Своя наконец найденная тема позволила Трифонову подняться на иную ступень. Трифонов семидесятых годов - это сложившийся крупный прозаик, совсем уже иного качества, чем автор "Студентов". Он нашел себя, нашел дело, ему судьбой назначенное, попал в свое русло. У каждого из нас есть такое русло, только не каждому удается его найти, в него попасть...
...Тьма за окошками, дождь шумит, пьем чай. За столом с нами сидит уже не прежний кудрявый, худой, спортивный Юра с его немного напускной молодой мрачностью. Поредели его темные волосы, он полноват, немного вял, немного увалень, бросил курить, перестал играть в теннис. Умно-внимательный взгляд из-под очков, идущее от него ощущение честности, надежности, доброты придают его облику нечто "пьербезуховское". Много знал, много думал, умел рассказать, но и собеседника умел слушать и слышать. Мгновенно на все откликался, понимал с намека, ценил шутку - эта его незабываемая усмешка: дрогнут губы, веселеют глаза, светлеет лицо. А громко смеялся редко. Грустный человек.

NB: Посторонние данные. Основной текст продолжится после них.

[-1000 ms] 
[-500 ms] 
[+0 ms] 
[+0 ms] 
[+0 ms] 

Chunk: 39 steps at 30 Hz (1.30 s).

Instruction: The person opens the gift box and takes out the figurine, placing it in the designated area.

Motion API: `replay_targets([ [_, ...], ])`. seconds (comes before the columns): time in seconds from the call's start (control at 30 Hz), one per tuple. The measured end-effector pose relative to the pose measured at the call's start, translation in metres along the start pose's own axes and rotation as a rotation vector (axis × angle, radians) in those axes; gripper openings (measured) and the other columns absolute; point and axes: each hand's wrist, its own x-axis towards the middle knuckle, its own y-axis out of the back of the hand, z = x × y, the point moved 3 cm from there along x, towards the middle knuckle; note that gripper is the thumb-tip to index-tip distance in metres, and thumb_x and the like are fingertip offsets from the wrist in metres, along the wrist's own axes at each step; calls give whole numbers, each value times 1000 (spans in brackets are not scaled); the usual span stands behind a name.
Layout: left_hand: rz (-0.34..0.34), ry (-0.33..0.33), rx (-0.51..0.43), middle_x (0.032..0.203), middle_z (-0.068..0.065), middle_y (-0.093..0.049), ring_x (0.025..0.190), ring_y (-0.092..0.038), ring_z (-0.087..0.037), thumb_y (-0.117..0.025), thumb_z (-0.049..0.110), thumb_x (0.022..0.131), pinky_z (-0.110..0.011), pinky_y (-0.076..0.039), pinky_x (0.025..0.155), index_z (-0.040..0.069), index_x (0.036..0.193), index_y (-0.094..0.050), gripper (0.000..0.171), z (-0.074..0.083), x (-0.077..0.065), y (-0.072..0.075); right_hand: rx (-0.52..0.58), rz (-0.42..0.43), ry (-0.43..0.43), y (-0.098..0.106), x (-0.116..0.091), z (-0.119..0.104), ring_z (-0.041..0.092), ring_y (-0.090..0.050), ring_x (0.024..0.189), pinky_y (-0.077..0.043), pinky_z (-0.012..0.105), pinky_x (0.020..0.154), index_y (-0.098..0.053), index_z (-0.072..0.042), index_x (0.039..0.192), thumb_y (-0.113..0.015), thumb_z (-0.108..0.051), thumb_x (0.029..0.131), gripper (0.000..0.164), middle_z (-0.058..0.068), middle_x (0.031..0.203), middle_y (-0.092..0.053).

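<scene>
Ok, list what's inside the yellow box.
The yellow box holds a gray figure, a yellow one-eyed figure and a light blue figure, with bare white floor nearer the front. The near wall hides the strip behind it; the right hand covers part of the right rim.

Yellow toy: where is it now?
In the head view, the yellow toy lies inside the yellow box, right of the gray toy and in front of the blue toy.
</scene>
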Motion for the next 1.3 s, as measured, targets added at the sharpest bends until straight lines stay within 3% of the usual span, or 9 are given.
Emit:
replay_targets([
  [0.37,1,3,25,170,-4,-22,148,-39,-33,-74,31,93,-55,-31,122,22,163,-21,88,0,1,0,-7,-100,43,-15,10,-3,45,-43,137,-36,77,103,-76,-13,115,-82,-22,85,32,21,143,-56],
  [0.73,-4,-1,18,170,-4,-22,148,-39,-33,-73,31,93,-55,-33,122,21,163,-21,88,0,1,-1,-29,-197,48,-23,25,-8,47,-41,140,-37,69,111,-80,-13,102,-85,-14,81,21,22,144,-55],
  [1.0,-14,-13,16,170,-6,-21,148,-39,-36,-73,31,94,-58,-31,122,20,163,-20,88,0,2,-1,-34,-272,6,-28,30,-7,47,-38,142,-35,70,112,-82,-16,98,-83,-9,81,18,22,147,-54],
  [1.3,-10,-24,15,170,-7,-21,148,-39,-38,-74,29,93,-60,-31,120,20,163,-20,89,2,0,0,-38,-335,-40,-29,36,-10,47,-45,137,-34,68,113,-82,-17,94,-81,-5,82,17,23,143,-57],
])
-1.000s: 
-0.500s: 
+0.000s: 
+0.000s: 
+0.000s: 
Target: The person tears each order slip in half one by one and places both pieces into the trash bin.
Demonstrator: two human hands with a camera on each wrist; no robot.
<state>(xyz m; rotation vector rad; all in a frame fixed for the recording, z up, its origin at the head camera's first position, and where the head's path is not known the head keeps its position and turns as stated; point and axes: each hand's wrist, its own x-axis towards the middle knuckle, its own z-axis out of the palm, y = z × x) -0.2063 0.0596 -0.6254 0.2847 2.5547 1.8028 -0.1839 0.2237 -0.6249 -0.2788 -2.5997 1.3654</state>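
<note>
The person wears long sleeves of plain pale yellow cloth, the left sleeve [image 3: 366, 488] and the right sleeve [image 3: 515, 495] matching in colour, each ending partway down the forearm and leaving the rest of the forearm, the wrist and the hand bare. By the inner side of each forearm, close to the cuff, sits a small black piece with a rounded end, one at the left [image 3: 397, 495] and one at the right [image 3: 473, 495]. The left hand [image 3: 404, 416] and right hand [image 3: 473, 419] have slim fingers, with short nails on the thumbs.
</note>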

Александр Александрович любил его и называл так: "Юра Три".
Их обоих больше нет. Да, даже Юры, который был моложе меня.
Рушатся куски жизни.
А тогда, летом сорок девятого года, мне казалось, что настоящая моя жизнь только началась, все прежнее было лишь к ней подготовкой, лишь черновиком...
Сдав экзамены за первый курс, я отправилась в Ленинград предаваться заслуженному отдыху. Матери оттуда пишу:
"Гощу у тетушек, ничего не делаю, шляюсь по городу, езжу по окрестностям. Дима перешел на четвертый курс. Катя кончает аспирантуру. Как же я опоздала по сравнению с ними! Но ничего. За мною мой жизненный опыт, он поможет мне, когда я начну писать... Все вспоминаются московский июнь, экзамены, страхи, волненья и то, как было прекрасно ощущать себя членом студенческой семьи. Мне очень хорошо в моем отечестве, мама! Я отслужу, я отработаю, я всей остальной жизнью отплачу за то, как меня тут встретили, как отнеслись ко мне, сколько всего мне тут дали!"
Любительская фотография в альбоме матери: сад Литературного института, весна, на фоне стены Дома, Герцена группа студентов-второкурсников. Среди них мое счастливое лицо.